Tra questi c’è la scrittrice sarda Michela Murgia, che in un post articolato su Facebook spiega la sua idea, prima attaccando la legge che impedisce le adozioni alle coppie omosessuali, ma poi arrivando alla conclusione che “nella discussione sulla GPA le coppie composte da soli uomini non “dovrebbero avere voce in capitolo, non più di quanto dovrebbero averne parlando di aborto”. Questo perché “la delicatezza e la specificità delle implicazioni del ricorso all'utero di una donna per avere un figlio da considerare proprio non permette di immaginare che persone non dotate di utero possano o debbano interferire in merito”. Per Murgia “solo le donne” potrebbero “dibattere su questo in maniera dirimente e arrivare a conclusioni legittime per tutti”. Addirittura, per l’autrice di Cabras, molte donne percepiscono le gravidanze già portate avanti “come atti di arroganza posti da soggetti che non avrebbero titolo per determinare le condizioni d'azione, eppure lo fanno” e se la GPA è usata da personaggi famosi come Vendola genera “fortissime chiusure anche in chi non ha alcuna resistenza all'idea che coppie gay possano aver figli e crescerli adeguatamente”. Ma non tutti sembrano essere d’accordo, nemmeno sulla sua bacheca, visto che c’è chi afferma che “devono essere le singole donne a decidere del loro corpo, ma non mi pare che nessuno abbia mai parlato di comportamenti che vadano contro l’autodeterminazione” oppure la accusa di aver dimenticato una parola “fondamentale” come amore, che sarebbe quello che spinge chi non può avere figli in altro modo a queste scelte. C’è anche chi parla di una scelta “così personale, a prescindere da chi vi ricorra (coppia etero o omo)” che non potrebbe essere trattata come giusta o sbagliata, specie in un paese con le proibizioni che ha l’Italia e conclude con un “Bagnasco non si è ancora pronunciato sul caso Vendola, aspetto la scomunica”.

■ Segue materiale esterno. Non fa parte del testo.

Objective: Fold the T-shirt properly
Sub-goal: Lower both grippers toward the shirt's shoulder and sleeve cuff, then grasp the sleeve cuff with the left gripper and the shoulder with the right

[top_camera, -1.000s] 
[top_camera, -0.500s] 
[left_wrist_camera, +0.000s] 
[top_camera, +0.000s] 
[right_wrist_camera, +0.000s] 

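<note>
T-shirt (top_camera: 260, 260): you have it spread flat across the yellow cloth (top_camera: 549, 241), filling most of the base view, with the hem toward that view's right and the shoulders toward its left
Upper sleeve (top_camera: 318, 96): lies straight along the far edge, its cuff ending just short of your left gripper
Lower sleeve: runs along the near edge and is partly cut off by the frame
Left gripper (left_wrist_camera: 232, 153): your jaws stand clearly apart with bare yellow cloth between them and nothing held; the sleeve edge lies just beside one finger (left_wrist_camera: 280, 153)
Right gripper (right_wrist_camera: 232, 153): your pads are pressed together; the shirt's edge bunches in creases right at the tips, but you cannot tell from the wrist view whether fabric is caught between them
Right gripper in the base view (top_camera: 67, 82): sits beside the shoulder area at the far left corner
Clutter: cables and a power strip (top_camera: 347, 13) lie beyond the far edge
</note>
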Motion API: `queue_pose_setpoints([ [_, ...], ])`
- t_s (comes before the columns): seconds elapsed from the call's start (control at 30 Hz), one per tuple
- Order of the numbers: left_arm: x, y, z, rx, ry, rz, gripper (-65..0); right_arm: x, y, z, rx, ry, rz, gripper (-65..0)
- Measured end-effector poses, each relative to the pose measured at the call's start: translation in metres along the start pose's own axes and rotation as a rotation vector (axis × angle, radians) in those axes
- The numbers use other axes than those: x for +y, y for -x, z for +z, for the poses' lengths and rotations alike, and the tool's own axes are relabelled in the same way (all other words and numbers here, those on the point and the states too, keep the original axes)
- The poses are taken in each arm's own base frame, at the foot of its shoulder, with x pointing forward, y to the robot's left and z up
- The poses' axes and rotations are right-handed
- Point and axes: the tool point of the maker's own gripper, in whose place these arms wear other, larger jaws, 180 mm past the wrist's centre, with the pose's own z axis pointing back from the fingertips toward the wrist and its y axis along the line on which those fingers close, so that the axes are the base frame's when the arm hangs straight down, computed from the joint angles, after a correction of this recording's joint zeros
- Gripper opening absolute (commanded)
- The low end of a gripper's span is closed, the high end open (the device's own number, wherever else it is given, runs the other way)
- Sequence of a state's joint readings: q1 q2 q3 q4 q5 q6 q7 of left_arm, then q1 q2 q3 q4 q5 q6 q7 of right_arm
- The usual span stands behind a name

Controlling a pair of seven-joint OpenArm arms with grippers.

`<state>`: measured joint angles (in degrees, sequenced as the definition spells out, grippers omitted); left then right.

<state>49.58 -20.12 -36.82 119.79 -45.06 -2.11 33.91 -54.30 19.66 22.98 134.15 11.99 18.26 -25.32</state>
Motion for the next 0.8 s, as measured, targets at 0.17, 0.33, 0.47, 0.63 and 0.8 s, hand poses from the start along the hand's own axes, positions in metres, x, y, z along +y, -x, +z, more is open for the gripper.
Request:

Sempre dall’isola arriva un commento pubblicato dal “Manifesto Sardo”, a firma Federica Sgaggio, in cui si precisa che i «cataloghi» di donatori di cui si parla in queste ore “non esistono, se non negli Stati Uniti”, dove peraltro “c’è pure la pena di morte”: se li sarebbero messi in testa i detrattori della GPA “per dare a una cosa che non vi piace un’aura di inaccettabilità in cui tutto quello che si vede è una transazione del tipo di quelle che si realizzano quando si acquista una casa”. L’autrice arriva al culmine invitando i leoni da social a farsi “i cazzi vostri”, e in particolare “piantatela di pensare che le donne non possono decidere. In subordine, piantatela di pensare che «i bambini, oh i poveri bambini», perché non avete idea di cosa pensano i vostri figli di voi, o del vostro vicino. Piantatela di pensare che quel che non vi torna perché non ne avete fatto esperienza sia qualcosa sul quale «oh, beh, c’è da pensare, perché, sai»”. Quello che serve sarebbero “regole, perché nessuno debba pagare un prezzo troppo alto quando affronta un’esperienza così difficile come quella di essere messo di fronte a ciò che è apparentemente impossibile, e alla ricerca di una possibile via d’uscita. Non potete avere idea di quante domande ci si faccia, di fronte a una via d’uscita. Eppure dovreste, perché l’impossibile è capitato a tutti, oppure capiterà; e avrà sempre a che vedere con la vita e con la morte”.